CubicFarm® Systems Corp. issues “top-up” shares to Nu Skin Enterprises Inc. under previously signed Investment Agreement between the companies.
Vancouver, BC—(AccessWise – August 22, 2019) – CubicFarm® Systems Corp. (TSXV: CUB) (“CubicFarms” or the “Company”) is pleased to announce that the Company has issued and sold to Nu Skin Enterprises Inc. (“Nu Skin”) 158,171 common shares of the Company (the “Shares”) at a price of $0.9471 per Share for aggregate proceeds of $149,803.75 pursuant to the exercise of Nu Skin’s “top-up” right to purchase shares granted under an Investment Agreement dated January 28, 2019 between Nu Skin and the Company. The Company intends to use such proceeds for working capital and general corporate purposes.
The Shares issued are subject to a hold period of four months and one day from the closing date.
Immediately prior to the issuance of the Shares, Nu Skin held, directly or indirectly, 10,721,416 Common shares of the Company, representing approximately 12.7% of the total issued and outstanding shares of the Company.
Following issuance of the Shares, Nu Skin holds, directly or indirectly, 10,879,587 Common shares of the Company, representing approximately 12.9% of the total issued and outstanding shares of the Company.
Nu Skin, with offices located at 75 West Center Street, Provo Utah, USA 84601, acquired the Shares described in this press release for investment purposes and in accordance with applicable securities laws, Nu Skin may, from time to time and at any time, acquire additional shares and/or other equity, debt or other securities or instruments (collectively, “Securities”) of the Company in the open market or otherwise, and reserves the right to dispose of any or all of its Securities in the open market or otherwise at any time and from time to time, and to engage in similar transactions with respect to the Securities, the whole depending on market conditions, the business and prospects of the Company and other relevant factors.

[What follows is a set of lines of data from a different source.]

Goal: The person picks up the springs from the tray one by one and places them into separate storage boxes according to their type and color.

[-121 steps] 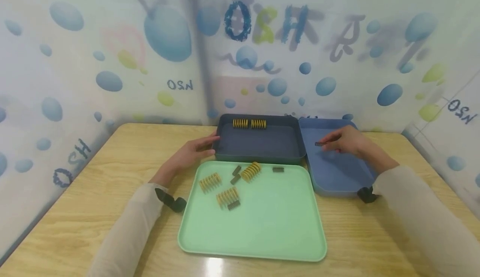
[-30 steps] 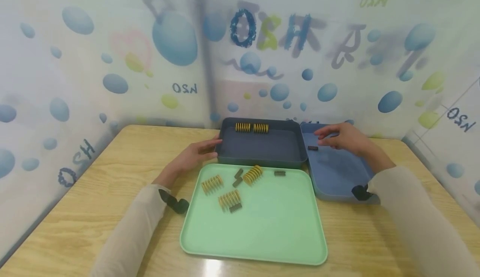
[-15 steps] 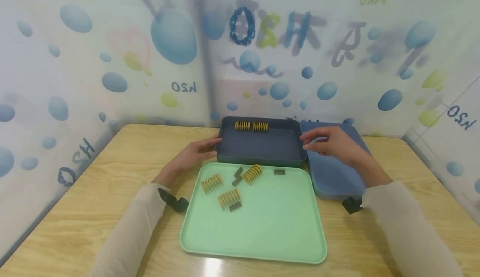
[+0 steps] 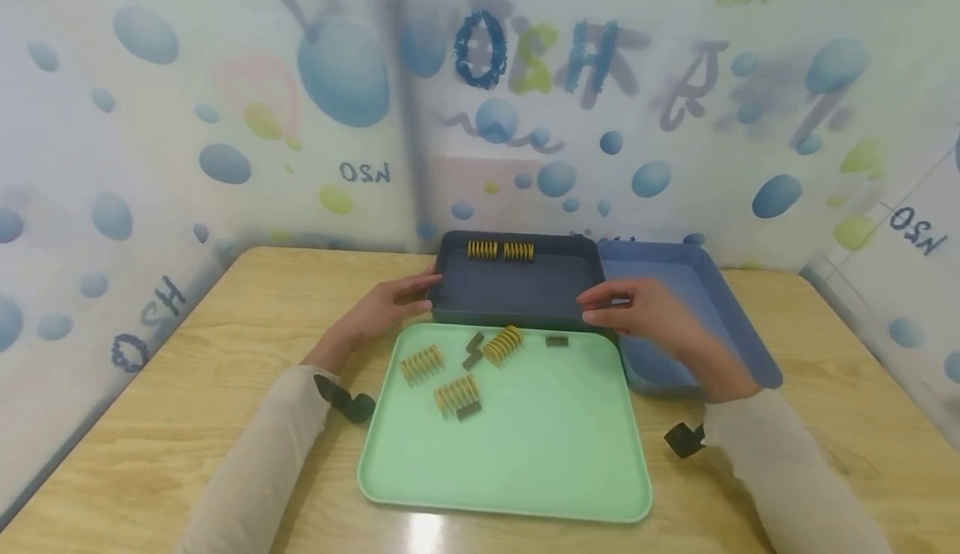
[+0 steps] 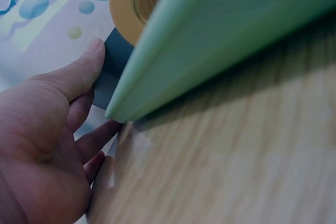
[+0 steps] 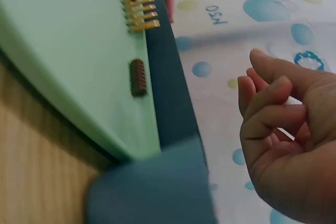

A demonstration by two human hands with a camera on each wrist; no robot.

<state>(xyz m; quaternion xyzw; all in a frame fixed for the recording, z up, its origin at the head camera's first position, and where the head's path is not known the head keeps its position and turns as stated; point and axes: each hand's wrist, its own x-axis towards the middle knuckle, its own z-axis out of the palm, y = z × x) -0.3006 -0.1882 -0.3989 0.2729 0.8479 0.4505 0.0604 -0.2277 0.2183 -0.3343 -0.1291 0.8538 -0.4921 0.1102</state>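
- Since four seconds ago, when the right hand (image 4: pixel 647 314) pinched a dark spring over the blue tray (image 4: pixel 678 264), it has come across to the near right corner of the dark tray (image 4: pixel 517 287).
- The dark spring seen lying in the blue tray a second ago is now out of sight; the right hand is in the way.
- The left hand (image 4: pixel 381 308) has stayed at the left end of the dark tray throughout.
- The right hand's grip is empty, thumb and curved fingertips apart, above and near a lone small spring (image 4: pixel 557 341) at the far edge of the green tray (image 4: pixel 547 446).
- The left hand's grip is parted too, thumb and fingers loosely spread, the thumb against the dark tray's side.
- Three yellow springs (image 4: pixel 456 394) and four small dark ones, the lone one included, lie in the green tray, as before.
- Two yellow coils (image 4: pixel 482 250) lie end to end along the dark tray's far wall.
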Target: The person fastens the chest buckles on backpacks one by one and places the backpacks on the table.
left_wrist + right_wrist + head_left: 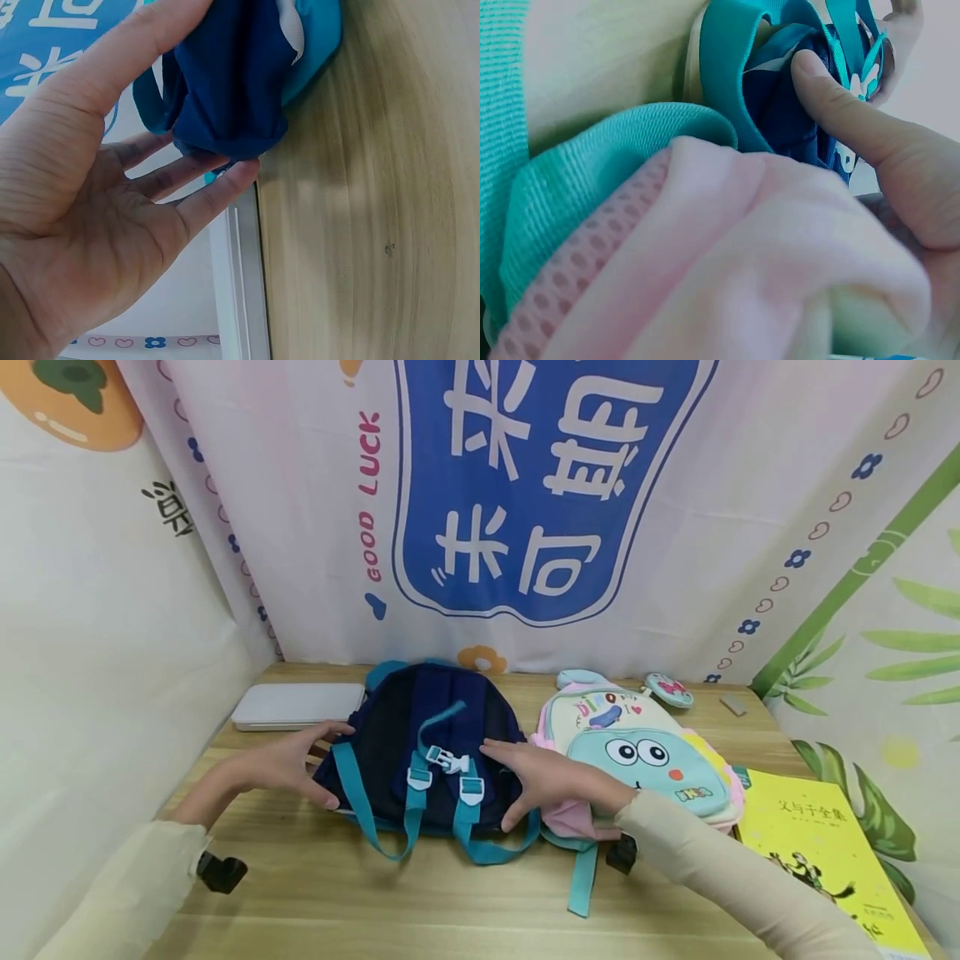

For further information and to obtain a copy of the early warning report filed under applicable securities legislation in connection with the transactions hereunder please go to the Company’s profile on the SEDAR website www.sedar.com or contact Blaine Knight, Vice-President and Deputy General Counsel (firstname.lastname@example.org, 801.345.3807).
This transaction constitutes a “related party transaction” as such term is defined under Multilateral Instrument 61-101 — Protection of Minority Security Holders in Special Transactions (“MI 61-101”). The Company is relying on exemptions from the formal valuation and minority approval requirements set out in MI 61- 101. The Company is exempt from the formal valuation requirement of MI 61-101 under section 5.5(b) of MI 61-101 and is exempt from minority shareholder approval under section 5.7(1)(a).
The issuance of the Shares is subject to final approval of the TSX Venture Exchange.
Neither the TSX Venture Exchange nor its Regulation Services Provider (as that term is defined in the policies of the TSX Venture Exchange) accepts responsibility for the adequacy or accuracy of this release.